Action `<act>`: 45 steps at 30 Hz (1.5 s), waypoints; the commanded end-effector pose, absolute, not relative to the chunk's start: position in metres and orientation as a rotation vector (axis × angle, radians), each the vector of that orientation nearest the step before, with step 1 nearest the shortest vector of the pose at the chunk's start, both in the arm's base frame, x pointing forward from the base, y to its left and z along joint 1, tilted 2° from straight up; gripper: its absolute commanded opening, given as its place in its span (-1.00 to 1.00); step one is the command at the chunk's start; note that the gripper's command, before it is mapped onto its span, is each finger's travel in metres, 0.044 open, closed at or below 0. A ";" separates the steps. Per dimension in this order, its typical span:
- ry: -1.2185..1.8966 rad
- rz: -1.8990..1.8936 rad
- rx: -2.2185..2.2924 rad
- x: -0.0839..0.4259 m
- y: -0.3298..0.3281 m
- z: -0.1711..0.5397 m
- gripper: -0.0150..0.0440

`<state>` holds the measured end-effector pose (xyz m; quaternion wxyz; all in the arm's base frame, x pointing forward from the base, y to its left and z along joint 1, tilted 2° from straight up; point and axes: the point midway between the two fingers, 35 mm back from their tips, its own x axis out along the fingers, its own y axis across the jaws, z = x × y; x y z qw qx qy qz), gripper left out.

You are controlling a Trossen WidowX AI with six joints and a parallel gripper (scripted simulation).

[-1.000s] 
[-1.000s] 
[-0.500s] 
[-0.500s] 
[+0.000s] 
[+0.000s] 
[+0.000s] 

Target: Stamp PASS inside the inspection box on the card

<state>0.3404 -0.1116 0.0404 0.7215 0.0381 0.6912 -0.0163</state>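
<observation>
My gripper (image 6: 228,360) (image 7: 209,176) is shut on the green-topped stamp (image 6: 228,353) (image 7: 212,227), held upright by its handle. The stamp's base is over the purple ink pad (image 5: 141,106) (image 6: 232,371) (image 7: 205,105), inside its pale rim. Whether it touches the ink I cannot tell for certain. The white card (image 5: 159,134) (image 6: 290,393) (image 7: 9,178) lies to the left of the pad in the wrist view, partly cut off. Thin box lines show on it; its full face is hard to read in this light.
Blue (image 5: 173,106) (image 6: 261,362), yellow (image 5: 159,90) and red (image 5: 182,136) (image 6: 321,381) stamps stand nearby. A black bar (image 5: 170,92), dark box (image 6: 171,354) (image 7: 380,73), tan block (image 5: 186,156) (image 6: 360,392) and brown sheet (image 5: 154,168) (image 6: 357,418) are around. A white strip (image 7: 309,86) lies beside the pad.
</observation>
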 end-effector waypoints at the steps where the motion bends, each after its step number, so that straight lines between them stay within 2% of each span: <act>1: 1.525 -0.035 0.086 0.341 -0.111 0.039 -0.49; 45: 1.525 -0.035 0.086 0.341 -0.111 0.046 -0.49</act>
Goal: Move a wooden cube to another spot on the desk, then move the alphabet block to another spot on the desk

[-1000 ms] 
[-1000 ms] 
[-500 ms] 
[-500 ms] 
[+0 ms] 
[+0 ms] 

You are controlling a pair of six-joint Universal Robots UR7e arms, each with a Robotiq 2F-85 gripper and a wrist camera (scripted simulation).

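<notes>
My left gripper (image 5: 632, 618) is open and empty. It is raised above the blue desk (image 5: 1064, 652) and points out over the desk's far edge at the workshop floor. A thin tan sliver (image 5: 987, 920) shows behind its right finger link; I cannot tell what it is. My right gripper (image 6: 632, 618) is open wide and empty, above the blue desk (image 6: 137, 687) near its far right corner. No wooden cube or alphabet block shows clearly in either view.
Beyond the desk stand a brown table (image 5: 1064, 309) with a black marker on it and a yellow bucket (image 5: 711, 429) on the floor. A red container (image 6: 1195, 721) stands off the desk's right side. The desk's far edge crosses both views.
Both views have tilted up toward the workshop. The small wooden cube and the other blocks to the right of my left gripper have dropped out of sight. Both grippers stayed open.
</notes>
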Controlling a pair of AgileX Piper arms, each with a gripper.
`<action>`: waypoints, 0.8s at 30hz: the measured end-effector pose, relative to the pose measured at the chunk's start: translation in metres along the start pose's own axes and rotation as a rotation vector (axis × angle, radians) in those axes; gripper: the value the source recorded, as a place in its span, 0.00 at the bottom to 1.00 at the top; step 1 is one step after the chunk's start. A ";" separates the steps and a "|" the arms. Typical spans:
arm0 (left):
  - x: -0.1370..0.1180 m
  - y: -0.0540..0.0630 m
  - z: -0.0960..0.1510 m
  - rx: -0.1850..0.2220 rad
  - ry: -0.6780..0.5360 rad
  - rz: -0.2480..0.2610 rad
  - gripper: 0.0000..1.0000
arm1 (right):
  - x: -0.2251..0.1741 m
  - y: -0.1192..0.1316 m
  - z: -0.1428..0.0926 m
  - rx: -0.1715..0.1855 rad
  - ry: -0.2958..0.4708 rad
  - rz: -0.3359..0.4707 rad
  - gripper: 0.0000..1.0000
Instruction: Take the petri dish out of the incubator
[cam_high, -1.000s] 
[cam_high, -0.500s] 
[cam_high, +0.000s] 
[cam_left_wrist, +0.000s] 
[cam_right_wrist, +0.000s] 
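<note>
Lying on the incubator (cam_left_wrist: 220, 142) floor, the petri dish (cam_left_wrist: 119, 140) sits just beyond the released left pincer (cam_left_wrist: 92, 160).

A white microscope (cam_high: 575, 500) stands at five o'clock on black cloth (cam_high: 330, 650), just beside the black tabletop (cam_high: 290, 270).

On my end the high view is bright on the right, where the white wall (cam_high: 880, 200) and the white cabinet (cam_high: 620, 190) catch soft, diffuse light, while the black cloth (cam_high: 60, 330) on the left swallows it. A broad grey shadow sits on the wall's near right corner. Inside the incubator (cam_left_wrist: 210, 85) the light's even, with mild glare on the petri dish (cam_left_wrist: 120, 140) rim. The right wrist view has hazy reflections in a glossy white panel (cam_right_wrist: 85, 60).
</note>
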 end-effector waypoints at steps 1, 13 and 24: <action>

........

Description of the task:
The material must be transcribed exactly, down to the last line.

Written response:
Action `<act>`: 45 steps at 30 Hz (1.5 s), waypoints; the commanded end-effector pose, absolute, not relative to the chunk's start: position in metres and orientation as a rotation vector (axis × angle, radians), each the vector of that orientation nearest the step before, with step 1 nearest the shortest vector of the pose at the chunk's start, both in the arm's base frame, x pointing forward from the base, y to its left and z along joint 1, tilted 2° from straight up; gripper: its absolute commanded opening, given as its place in its span (-1.00 to 1.00); step one is the command at the chunk's start; note that the gripper's command, before it is mapped onto its span, is each finger's travel in metres, 0.044 open, closed at or below 0. A ";" separates the steps. Per dimension in this order, its typical span:
- ry: -1.2185..1.8966 rad
- rz: -1.8990..1.8936 rad
- rx: -2.2185..2.2924 rad
- x: -0.0839..0.4259 m
- y: -0.3298..0.3281 m
- z: -0.1711..0.5397 m
- gripper: -0.0150..0.0440

`<state>` holds the measured end-effector pose (xyz m; quaternion wxyz; all in the arm's base frame, x pointing forward from the base, y to its left and z along joint 1, tilted 2° from straight up; point and axes: the point midway between the two fingers, 35 mm back from their tips, its own x axis out along the fingers, its own y axis across the jaws, z = x × y; x y z qw qx qy qz), gripper left out.

You are controlling a Trossen WidowX AI with six joints and a parallel gripper (scripted simulation).

[-1.000s] 
[-1.000s] 
[-0.500s] 
[-0.500s] 
[+0.000s] 
[+0.000s] 
[+0.000s] 

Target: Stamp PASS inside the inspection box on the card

<state>0.3404 -0.1116 0.0404 0.7215 0.0381 0.6912 -0.0163</state>
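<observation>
My gripper (image 6: 228,360) (image 7: 209,176) is shut on the green-topped stamp (image 6: 228,353) (image 7: 212,227), held upright by its handle. The stamp's base is over the purple ink pad (image 5: 141,106) (image 6: 232,371) (image 7: 205,105), inside its pale rim. Whether it touches the ink I cannot tell for certain. The white card (image 5: 159,134) (image 6: 290,393) (image 7: 9,178) lies to the left of the pad in the wrist view, partly cut off. Thin box lines show on it; its full face is hard to read in this light.
Blue (image 5: 173,106) (image 6: 261,362), yellow (image 5: 159,90) and red (image 5: 182,136) (image 6: 321,381) stamps stand nearby. A black bar (image 5: 170,92), dark box (image 6: 171,354) (image 7: 380,73), tan block (image 5: 186,156) (image 6: 360,392) and brown sheet (image 5: 154,168) (image 6: 357,418) are around. A white strip (image 7: 309,86) lies beside the pad.
</observation>
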 end-effector waypoints at the steps where the motion bends, each after its step number, so that straight lines between them stay within 2% of each span: <act>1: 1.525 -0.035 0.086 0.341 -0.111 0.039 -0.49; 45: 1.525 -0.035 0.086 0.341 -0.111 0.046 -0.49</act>
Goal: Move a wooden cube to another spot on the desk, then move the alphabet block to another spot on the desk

[-1000 ms] 
[-1000 ms] 
[-500 ms] 
[-500 ms] 
[+0 ms] 
[+0 ms] 

You are controlling a pair of six-joint Universal Robots UR7e arms, each with a Robotiq 2F-85 gripper and a wrist camera (scripted simulation).

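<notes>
My left gripper (image 5: 632, 618) is open and empty. It is raised above the blue desk (image 5: 1064, 652) and points out over the desk's far edge at the workshop floor. A thin tan sliver (image 5: 987, 920) shows behind its right finger link; I cannot tell what it is. My right gripper (image 6: 632, 618) is open wide and empty, above the blue desk (image 6: 137, 687) near its far right corner. No wooden cube or alphabet block shows clearly in either view.
Beyond the desk stand a brown table (image 5: 1064, 309) with a black marker on it and a yellow bucket (image 5: 711, 429) on the floor. A red container (image 6: 1195, 721) stands off the desk's right side. The desk's far edge crosses both views.
Both views have tilted up toward the workshop. The small wooden cube and the other blocks to the right of my left gripper have dropped out of sight. Both grippers stayed open.
</notes>
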Controlling a pair of AgileX Piper arms, each with a gripper.
`<action>`: waypoints, 0.8s at 30hz: the measured end-effector pose, relative to the pose measured at the chunk's start: translation in metres along the start pose's own axes and rotation as a rotation vector (axis × angle, radians) in those axes; gripper: the value the source recorded, as a place in its span, 0.00 at the bottom to 1.00 at the top; step 1 is one step after the chunk's start. A ";" separates the steps and a "|" the arms. Typical spans:
arm0 (left):
  - x: -0.1370..0.1180 m
  - y: -0.0540..0.0630 m
  - z: -0.0960..0.1510 m
  - rx: -0.1850..0.2220 rad
  - ry: -0.6780..0.5360 rad
  - rz: -0.2480..0.2610 rad
  - gripper: 0.0000..1.0000
arm1 (right):
  - x: -0.2251..0.1741 m
  - y: -0.1192..0.1316 m
  - z: -0.1428..0.0926 m
  - rx: -0.1715..0.1855 rad
  - ry: -0.2958..0.4708 rad
  - rz: -0.3359..0.4707 rad
  - gripper: 0.0000..1.0000
Instruction: Take the petri dish out of the incubator
[cam_high, -1.000s] 
[cam_high, -0.500s] 
[cam_high, +0.000s] 
[cam_left_wrist, +0.000s] 
[cam_right_wrist, +0.000s] 
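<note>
Lying on the incubator (cam_left_wrist: 220, 142) floor, the petri dish (cam_left_wrist: 119, 140) sits just beyond the released left pincer (cam_left_wrist: 92, 160).

A white microscope (cam_high: 575, 500) stands at five o'clock on black cloth (cam_high: 330, 650), just beside the black tabletop (cam_high: 290, 270).

On my end the high view is bright on the right, where the white wall (cam_high: 880, 200) and the white cabinet (cam_high: 620, 190) catch soft, diffuse light, while the black cloth (cam_high: 60, 330) on the left swallows it. A broad grey shadow sits on the wall's near right corner. Inside the incubator (cam_left_wrist: 210, 85) the light's even, with mild glare on the petri dish (cam_left_wrist: 120, 140) rim. The right wrist view has hazy reflections in a glossy white panel (cam_right_wrist: 85, 60).
</note>
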 end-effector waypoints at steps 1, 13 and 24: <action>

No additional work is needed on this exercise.